A recent settlement entered into by the Delaware attorney general highlights an often-overlooked problem. The problem–deselected plan providers looking to pull assets out of employer-sponsored retirement plans on the way out the door.
The Delaware Settlement
The settlement involved Horace Mann, a recordkeeper and broker focused on offering plans to educators. In 2016, the State of Delaware transitioned its deferred compensation plans from multiple 403(b) service providers, including Horace Mann, to a sole provider, Voya Financial. Related to this transition, over 120 teachers with 403(b) accounts with Horace Mann opened IRAs in 2016 and 2017 with Horace Mann, through one of its registered representatives, Dieter Hofmann.
Upon review of the circumstances relating to the opening of these IRAs, the Delaware Investor Protection Unit concluded that this representative “engaged in dishonest and unethical practices” based on allegations that the representative “took unfair advantage of his customers with 403(b) accounts who were confused about the transition to Voya by providing them with inadequate or inaccurate information which was misleading”.
Horace Mann and the individual broker settled the Delaware claim by each paying a $250,000 fine and undertaking a variety of additional corrective actions.
On its face, you might say this is just an isolated incident based on the actions of one “rogue” employee. However, our experiences tell us that this case reflects a broader issue. Recordkeeper representatives will act in accordance to the compensation and incentive structures they are provided. Plan sponsors and fiduciaries should recognize these incentives can very well lead to participant solicitations at the termination of the recordkeeper relationship.
Should I Stay or Should I Go?
The pressure on plan provider fees is well documented. See our blog post on Actions and Reactions. And, we can expect that this pressure will continue–after all, fiduciary lawsuits and plan advisors regularly remind plan sponsors that the failure to obtain regular recordkeeper bids can be considered a failure of their fiduciary responsibility.
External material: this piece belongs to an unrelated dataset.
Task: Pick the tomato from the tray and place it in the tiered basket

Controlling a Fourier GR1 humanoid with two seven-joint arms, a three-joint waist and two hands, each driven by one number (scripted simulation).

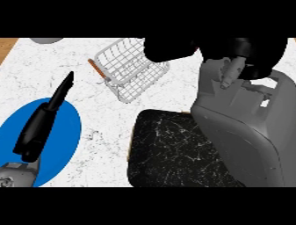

See https://cammackretirement.com/knowledge-center/insights/fiduciary-breach-lawsuit-issues-explored-topic-5-no-regular-recordkeeper-rfp.
Moreover, when plans rebid recordkeepers, they may also require that the recordkeeper unbundle certain higher margin services (such as fixed income products or managed accounts) from the recordkeeping bid.
This activity, taken as a whole, can make retaining some clients far less lucrative.
The downward fee pressure in the employer market plays into another important market dynamic: plan providers (other than pure recordkeepers) have higher–much higher–margins for retail products than they do for institutional products. When you factor in the difference between retail vs institutional share classes, insurance products with complex features (and correspondingly complex fees) and the access to sell unrelated financial products, retail customers can be four or five times more profitable than participants in well managed employer-sponsored plans.
As a result, in some instances an incumbent plan provider can make more by losing a highly competitive bid for an employer-sponsored plan — and then actively “harvesting” accounts and assets from that plan. And the same logic applies to individual commission-based sales representatives.
This underlying dynamic–of seeking to win (profitability) while losing the employer-sponsored plan is exactly the dynamic that drives so many of the provider practices that require fiduciary scrutiny–practices that seek to leverage the institutional business (both assets and data) to sell retail products.
We are not privy to the financial analysis of Horace Mann’s bid or to the commission structure that motivated Mr. Hofmann–so we do not know the exact calculations that led Mr. Hofmann to open over 120 new accounts while on his way out the door. But we have seen this very analysis for other recordkeepers in other similar situations and have seen how the asymmetry between profitability in the retail and group market segments can lead providers to win while losing.
This market dynamic is important for all plan fiduciaries and should be factored into the vendor selection and contracting process. For example, consider:
- Does a vendor or candidate offer retail products that could “compete” with the employer-sponsored plan?
- How are the vendor’s “plan” representatives really compensated? In the bidding process vendors will use the “salary” label for all sorts of variable (commission-like) compensation.
- Does the plan fiduciary monitor nontaxable distributions to see whether a disproportionate share of these distributions go to the plan provider?
- Are there robust prohibitions against soliciting plan participants for non-plan products and against using plan data to market to plan participants?
This is one instance where plan fiduciaries do not simply want to “follow the money” if the money is being drained from the employer-sponsored plan. Rather, fiduciaries should focus on keeping the money.